- PROBLEM REQUIREMENTS
Within the data that follows, set down exactly the lines from the one containing "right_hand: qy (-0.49" through the one containing "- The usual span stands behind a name", both ends included.

┌─ PROVIDED DATA

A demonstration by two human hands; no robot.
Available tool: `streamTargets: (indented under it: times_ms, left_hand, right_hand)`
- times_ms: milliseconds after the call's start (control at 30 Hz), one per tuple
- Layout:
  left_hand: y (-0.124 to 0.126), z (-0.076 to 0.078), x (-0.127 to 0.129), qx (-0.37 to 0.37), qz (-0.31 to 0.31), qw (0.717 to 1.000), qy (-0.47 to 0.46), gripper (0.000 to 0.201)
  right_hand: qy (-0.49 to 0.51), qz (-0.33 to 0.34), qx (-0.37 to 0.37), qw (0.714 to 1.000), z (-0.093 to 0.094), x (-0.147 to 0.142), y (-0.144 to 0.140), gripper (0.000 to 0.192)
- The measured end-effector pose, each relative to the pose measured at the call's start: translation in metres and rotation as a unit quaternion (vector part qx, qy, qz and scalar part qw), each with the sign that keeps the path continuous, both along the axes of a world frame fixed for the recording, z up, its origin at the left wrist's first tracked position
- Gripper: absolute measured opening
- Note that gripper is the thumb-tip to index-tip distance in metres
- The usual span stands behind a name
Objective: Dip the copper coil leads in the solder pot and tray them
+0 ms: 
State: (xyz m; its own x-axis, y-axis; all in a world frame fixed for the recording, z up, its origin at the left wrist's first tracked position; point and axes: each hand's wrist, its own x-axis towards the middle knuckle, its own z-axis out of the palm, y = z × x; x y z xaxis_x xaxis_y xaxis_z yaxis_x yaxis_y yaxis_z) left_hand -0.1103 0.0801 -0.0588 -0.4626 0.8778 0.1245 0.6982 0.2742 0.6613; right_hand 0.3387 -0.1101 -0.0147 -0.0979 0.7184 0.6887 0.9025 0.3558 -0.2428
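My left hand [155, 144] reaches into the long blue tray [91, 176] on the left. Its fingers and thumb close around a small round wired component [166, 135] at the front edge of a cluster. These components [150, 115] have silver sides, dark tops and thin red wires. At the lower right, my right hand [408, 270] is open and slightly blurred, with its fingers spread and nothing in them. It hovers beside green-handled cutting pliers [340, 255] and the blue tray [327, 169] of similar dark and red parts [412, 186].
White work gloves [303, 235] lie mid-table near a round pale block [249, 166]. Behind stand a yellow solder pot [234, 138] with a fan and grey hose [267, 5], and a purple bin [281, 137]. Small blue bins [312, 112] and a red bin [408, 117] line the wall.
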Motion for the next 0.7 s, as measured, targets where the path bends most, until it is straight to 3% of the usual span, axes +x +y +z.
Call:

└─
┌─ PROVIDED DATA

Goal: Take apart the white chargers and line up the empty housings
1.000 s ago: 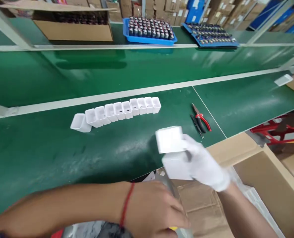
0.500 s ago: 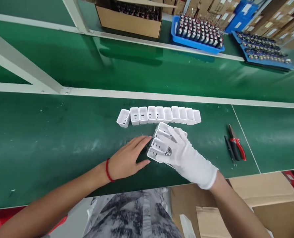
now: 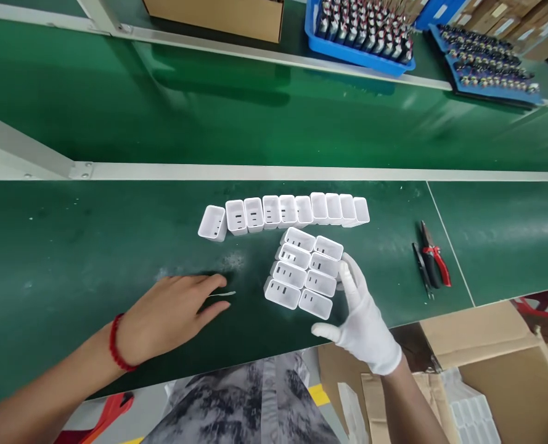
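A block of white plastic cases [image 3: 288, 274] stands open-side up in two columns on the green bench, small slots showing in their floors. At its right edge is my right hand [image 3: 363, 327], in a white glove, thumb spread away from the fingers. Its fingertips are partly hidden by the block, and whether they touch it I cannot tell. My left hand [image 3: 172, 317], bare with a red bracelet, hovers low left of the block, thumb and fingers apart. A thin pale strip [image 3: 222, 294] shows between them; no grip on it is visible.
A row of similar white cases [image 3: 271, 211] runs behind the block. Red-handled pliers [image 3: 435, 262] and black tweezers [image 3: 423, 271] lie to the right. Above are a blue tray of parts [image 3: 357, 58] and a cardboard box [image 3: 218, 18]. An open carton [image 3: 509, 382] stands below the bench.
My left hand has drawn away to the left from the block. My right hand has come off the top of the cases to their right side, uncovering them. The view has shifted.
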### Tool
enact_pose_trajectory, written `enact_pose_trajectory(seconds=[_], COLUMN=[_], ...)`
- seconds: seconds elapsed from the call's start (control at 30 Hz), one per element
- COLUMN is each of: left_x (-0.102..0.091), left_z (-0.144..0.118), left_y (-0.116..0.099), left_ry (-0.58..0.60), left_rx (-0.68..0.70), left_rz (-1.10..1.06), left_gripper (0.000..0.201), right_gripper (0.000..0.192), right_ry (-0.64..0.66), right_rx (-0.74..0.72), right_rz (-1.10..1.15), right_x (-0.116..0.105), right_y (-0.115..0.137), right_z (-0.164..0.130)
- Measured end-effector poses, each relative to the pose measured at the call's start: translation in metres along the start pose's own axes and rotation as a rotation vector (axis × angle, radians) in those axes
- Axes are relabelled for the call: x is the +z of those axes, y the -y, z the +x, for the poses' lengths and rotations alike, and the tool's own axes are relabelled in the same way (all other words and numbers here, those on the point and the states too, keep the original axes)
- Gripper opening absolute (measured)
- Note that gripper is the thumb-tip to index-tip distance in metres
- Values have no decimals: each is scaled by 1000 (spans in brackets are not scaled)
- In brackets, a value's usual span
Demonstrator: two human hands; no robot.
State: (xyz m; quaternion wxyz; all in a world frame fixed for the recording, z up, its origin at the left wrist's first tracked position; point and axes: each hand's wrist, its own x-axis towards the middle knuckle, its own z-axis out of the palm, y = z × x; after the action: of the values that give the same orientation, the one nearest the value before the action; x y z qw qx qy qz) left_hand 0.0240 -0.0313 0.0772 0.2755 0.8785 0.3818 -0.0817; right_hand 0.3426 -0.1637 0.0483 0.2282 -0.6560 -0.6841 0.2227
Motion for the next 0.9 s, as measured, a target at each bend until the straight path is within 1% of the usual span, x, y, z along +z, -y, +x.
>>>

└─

- WRITTEN ANSWER
  right_hand: qy (-0.49 to 0.51), qz (-0.33 to 0.34), qx (-0.37 to 0.37), qw (0.714 to 1.000), z (-0.093 to 0.094), x (-0.147 to 0.142), y (-0.144 to 0.140), gripper (0.000 to 0.192)
- The measured end-effector pose, each relative to the pose measured at the call's start: translation in metres and rotation as a unit quaternion (vector part qx, qy, qz and scalar part qw), each with the sign that keeps the path continuous, both along the axes of a world frame fixed for the recording, z up, its origin at the left wrist's first tracked position
- Gripper: absolute measured opening
- Note that gripper is the thumb-tip to index-tip distance in metres
- The usual span stands behind a name

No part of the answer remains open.